Arabic transcription(s)
- • Arabic: خرسا
- • Latin: Khursa (official), Khursaʿ
- Khursa Location of Khursa within Palestine
- Coordinates: 31°28′58″N 35°1′2″E﻿ / ﻿31.48278°N 35.01722°E
- Palestine grid: 150/094
- State: State of Palestine
- Governorate: Hebron

Government
- • Type: Village council

Population (2017)
- • Total: 3,481

= Khursa =

Khursa (Arabic: خرسا) is a Palestinian village located seven kilometers south-west of Hebron. The village is in the Hebron Governorate in the Southern West Bank. According to the Palestinian Central Bureau of Statistics, the village had a population of 3,481 in 2017. The primary health care facilities for the village are designated by the Ministry of Health as level 2.

==Etymology==
According to Palmer, the name Khursa (Khursah) is derived from a personal name.

==History==
According to an oral tradition from Dura, Khursa was destroyed in an attack by the people of Dura. This event probably happened during the seventeenth century CE. According to this story, those who lived in Khursa then moved to Bayt Jibrin.

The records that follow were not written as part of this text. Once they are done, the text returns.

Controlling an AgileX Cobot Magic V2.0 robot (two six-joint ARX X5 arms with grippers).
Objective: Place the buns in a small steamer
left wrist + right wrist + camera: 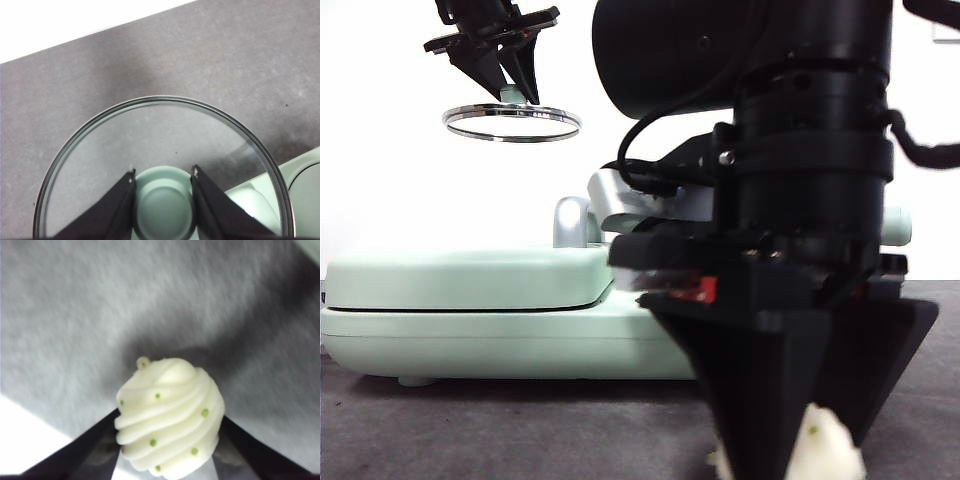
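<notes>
My right gripper (pixel 798 445) fills the near right of the front view, shut on a pleated cream-white bun (pixel 832 452) with green specks, low over the dark mat. In the right wrist view the bun (pixel 170 412) sits between the jaws of the right gripper (pixel 170 416). High at the back left, my left gripper (pixel 516 90) is shut on the green knob (pixel 163 205) of the steel-rimmed glass lid (pixel 512 122), holding it level in the air. The small steamer (pixel 608 196) is mostly hidden behind the right arm. Only a steel edge and its handle end (pixel 897 226) show.
A flat mint-green hinged lid section (pixel 470 285) lies across the left and middle of the table on a mint-green base (pixel 500 345). A corner of that appliance (pixel 300 172) shows below the raised lid. Dark grey mat (pixel 470 430) covers the table.
</notes>
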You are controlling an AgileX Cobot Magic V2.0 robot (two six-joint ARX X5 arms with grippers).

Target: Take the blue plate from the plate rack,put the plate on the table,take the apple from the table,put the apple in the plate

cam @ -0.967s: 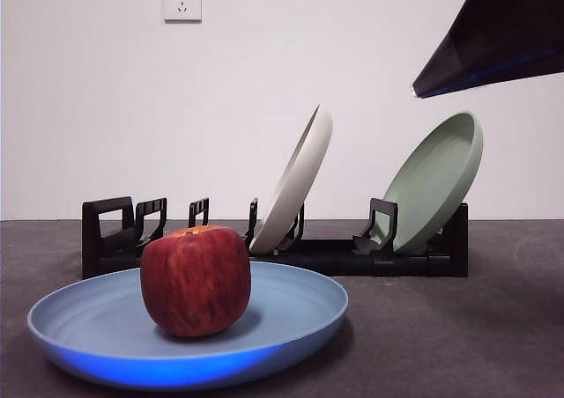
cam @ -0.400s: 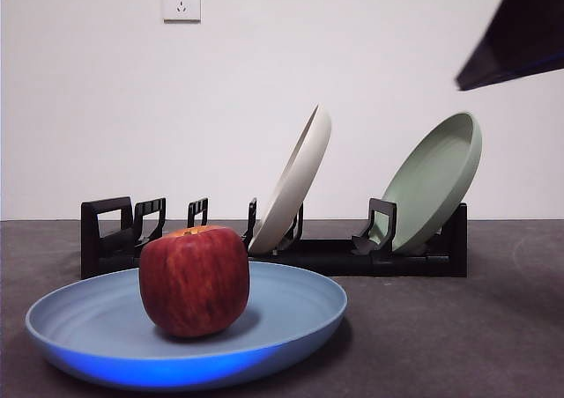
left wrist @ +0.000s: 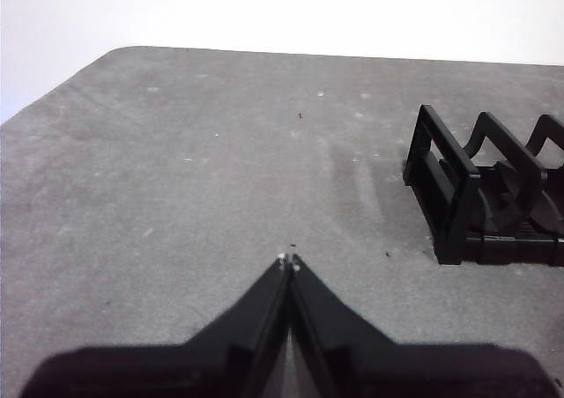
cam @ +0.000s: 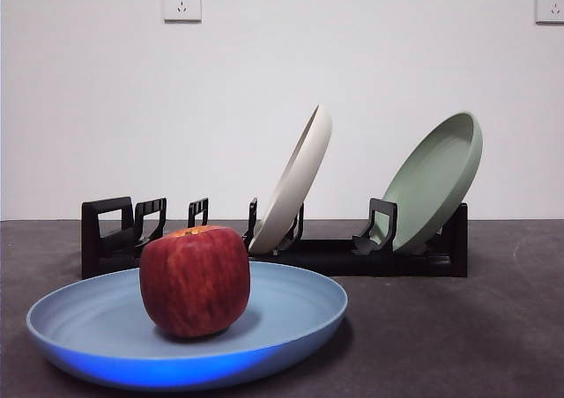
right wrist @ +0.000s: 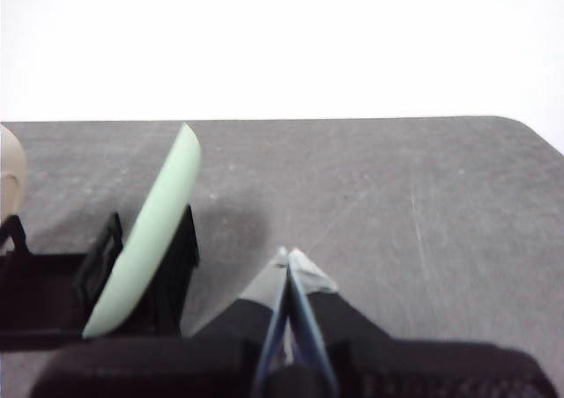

In 1883, the PEF's Survey of Western Palestine described the site as having "walls, caves, a well, and a vault, probably a cistern. There were several cisterns and a sacred place to the west. Some of the ruins appear to be modern, some ancient."

==Modern history==

In recent years, Khursa has experienced frequent incursions by Israeli forces. In 2025, troops raided the village and detained several young men, including Diaa Al-Amayreh, Nadim Faqousa, Osama Al-Shahatit, Hassan Al-Suwaiti, and Mohammad Adi Abu Hashem, interrogating them before release.
In December 2023, two youths—Osama and Jihad Al-Shahanit—were arrested following raids on their homes.
Local sources also cite the arrest of Kamel Mohammad Aqtayl by Israeli forces after a house search.

===Infrastructure and settler / military pressures===
In 2017, an Israeli guard post (pillbox) was placed within Khursa (Area A), ostensibly to protect illegal settlers driving through roads crossing village territory. NGOs condemned the move as a violation of the Oslo agreements.
Machsom Watch documented that the village lies on a route toward the Negohot settlement, and noted the erection of a watchtower/checkpoint affecting local mobility.
Historically, the village has also suffered from severe water shortages. An Al Jazeera report in 2003 described how the water supply was unreliable, infrastructure was dilapidated, and many residents relied on cisterns or buying water at high cost.

===Fatal incidents / casualties===
In September 2015, the death of a 19-year-old woman shot near Hebron was linked by Palestinian sources to Khursa; other reports connected the incident to a villager named Dia al-Talahmeh (aged 21).
In 2025, forces were reported to have stormed Khursa to demolish a memorial for Diaa Al-Talahmeh.